In the near term, agentic AI makes the most sense as a coordinator rather than a decision-maker. Systems that can pull data from multiple tools, flag what matters, and queue the right actions for humans will save time without increasing risk. That kind of orchestration is already useful and easier to control. Agentic systems fit best in internal operations, like compliance preparation or issue routing, where mistakes are caught before they reach customers. The risk shows up when autonomy touches customer outcomes or money movement. That is where small errors scale quickly. Agentic AI will force clearer ownership. If a system can act, someone must be accountable for what it does. The most misunderstood use case is fully autonomous financial advice. Trust, regulation, and explainability are still a long way from that reality.
Operations Director (Sales & Team Development) at Reclaim247
Answered 3 months ago
The most realistic near-term use case for agentic AI in fintech is managing operational noise. Systems that can monitor workflows, spot exceptions, and prepare cases for human review will reduce pressure on teams without removing accountability. That is where the immediate value is. Agentic AI works best behind the scenes, in areas like compliance prep, customer issue routing, and monitoring for process breakdowns. The risk increases sharply when systems start making decisions that affect customers directly, especially around money or eligibility. That is where mistakes damage trust quickly. Before agentic AI can scale, ownership needs to be clear. Someone must be responsible for outcomes, not just oversight. The most overhyped use case is fully autonomous customer decision-making. Trust, explainability, and regulatory clarity are not there yet.
Agentic AI in fintech gets interesting when it stops being a chatbot and starts acting like a money ops teammate. The obvious use case is a "finance copilot" that watches cash flow daily, predicts shortfalls, and automatically nudges actions like pulling in receivables, delaying noncritical spend, or moving money to the right account before you miss payroll. For consumers, it becomes a guardrail agent that cancels forgotten subscriptions, negotiates bills, sets real time spending caps, and steps in when behavior looks like fraud or a spiral.
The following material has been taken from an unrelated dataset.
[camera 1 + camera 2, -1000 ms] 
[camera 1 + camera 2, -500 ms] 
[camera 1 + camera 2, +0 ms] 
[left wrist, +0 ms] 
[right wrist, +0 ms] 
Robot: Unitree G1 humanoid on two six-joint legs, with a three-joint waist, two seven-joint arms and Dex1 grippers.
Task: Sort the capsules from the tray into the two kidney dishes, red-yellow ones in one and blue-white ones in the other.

Where it gets bigger is back office automation with accountability. Agents can handle exception queues in payments, reconcile transactions across systems, prep audit evidence, and draft compliance reports, then route only the edge cases to humans. The value is not speed alone, it's fewer silent errors and less operational drag. The hard part is trust. Fintech agents will need tight permissions, clear logs of what they did and why, and human approval for high risk actions, or you'll just automate mistakes faster.